31. If we are not immediately conscious of actual healing, after anointing, how should we act?

Keep your eyes off your symptoms and on Christ. He is your life. Your body must be reckoned as good as dead, and He depended upon for strength, moment by moment. Therefore look to Him, draw your strength from Him, and be not discouraged at any testing or seeming delay. In nature the root may be cut, and yet the tree only wither after many weeks; the serpent may be killed, and yet his tail will move till the sun goes down; the seed may be planted in September, and the winter snows and storms pass over it before the spring and summer bloom and harvest-"Behold the husbandman waiteth for the precious fruit of the earth, and hath long patience for it till he receive the early and latter rain. Be ye also patient, stablish your hearts, for the coming of the Lord draweth nigh."

32. How can I consider and call myself healed when there is no sign of it in my body?

How can I go away from the telegraph office and be at rest about the telegram I have just sent, when I see no trace of it as it goes flashing along the wires.

If I can trust a telegraph operator, can I not trust my God? Faith must always first "call the things that are not as though they were," and "against hope believe in hope," and "consider now its own body now dead," or more literally, "without being weakened in faith, he considered his own body now as good as dead, yet looking unto the promise of God, he wavered not through unbelief, but waxed strong through faith, giving glory to God, and being fully assured He was able to perform."

The healing is not in our own body at first-we consider it as good as dead, but in Christ's body, and as we look to it, its strength keeps coming into ours, and we "wax strong through faith."

33. But have we a right to call that real which is not real?

If God calls it so, we can echo His declaration. And faith always must first reckon and then receive. And when we go to the post office to collect our orders, we must send in our signed receipt before we get any money, so faith must ever send its receipt to heaven before it grasps its answer. And if we have not the faith to do this for Divine Healing, perhaps we have not the faith for anything.

34. How can I obtain and exercise true and effectual faith for Divine Healing?

Only by having Divine faith as well as Divine Healing. Only by counting your faith and yourself dead and insufficient, and receiving Christ for this wholly, throwing yourself upon Him for it absolutely, and claiming a faith as perfect as that which God requires and gives, faith that doubts not, that believes it has the thing which it has asked, and so has whatsoever it saith.

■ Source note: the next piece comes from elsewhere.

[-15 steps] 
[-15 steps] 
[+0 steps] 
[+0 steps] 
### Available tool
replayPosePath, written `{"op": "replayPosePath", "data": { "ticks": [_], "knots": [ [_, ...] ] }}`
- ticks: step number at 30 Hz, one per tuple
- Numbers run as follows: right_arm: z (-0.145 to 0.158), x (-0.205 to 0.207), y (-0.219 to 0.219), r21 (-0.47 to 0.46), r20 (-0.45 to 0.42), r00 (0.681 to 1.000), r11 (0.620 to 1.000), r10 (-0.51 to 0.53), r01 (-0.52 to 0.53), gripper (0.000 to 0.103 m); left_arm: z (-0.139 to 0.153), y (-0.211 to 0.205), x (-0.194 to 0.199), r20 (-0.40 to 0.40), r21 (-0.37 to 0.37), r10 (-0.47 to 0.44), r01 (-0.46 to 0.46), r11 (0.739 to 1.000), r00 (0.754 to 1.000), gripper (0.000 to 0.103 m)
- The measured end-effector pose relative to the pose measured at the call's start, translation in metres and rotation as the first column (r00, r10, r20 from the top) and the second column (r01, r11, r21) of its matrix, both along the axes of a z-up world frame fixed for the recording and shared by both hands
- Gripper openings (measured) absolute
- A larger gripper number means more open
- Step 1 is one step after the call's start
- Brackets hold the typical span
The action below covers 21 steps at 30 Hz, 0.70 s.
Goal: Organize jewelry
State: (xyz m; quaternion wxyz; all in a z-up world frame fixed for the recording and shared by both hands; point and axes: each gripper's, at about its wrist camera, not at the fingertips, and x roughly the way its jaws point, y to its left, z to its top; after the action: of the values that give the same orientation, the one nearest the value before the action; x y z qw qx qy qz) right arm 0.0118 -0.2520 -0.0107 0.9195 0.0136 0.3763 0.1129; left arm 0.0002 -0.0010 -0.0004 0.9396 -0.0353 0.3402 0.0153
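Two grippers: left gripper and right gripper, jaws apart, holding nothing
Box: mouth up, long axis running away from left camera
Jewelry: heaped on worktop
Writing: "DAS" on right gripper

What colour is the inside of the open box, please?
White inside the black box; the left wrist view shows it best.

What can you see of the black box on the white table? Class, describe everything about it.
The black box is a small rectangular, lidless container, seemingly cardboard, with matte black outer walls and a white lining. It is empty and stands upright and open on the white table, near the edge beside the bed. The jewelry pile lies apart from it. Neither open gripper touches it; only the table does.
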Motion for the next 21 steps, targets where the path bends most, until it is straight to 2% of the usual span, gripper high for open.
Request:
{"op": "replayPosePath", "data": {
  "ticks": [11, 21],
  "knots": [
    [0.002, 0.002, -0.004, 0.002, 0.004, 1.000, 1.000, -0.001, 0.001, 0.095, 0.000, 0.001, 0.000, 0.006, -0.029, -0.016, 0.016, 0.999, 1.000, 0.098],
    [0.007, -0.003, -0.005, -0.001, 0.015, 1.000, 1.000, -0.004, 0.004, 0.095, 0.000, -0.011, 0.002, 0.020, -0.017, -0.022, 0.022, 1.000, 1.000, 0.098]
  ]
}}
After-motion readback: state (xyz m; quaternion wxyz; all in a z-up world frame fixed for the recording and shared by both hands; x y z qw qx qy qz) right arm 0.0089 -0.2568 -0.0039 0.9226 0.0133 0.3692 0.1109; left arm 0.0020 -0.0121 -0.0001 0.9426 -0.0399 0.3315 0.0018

35. Is all sickness from the devil?

Sickness may arise from several causes. First, it is sometimes God's chastening, and while the devil is the instrument used, God is speaking and we must hear and repent, and learn His lesson. Secondly, it is sometimes Satan's tormenting attack when we are walking in obedience and service. He has power even to simulate all symptoms. He often attacks us after we have given a testimony against him, especially respecting healing, at other times when in God's special service. At such times we must resist him, and he will flee from us. We must not fear him. Especially we must lay him over on Christ, and He will conquer. But to know it is Satan is half the battle.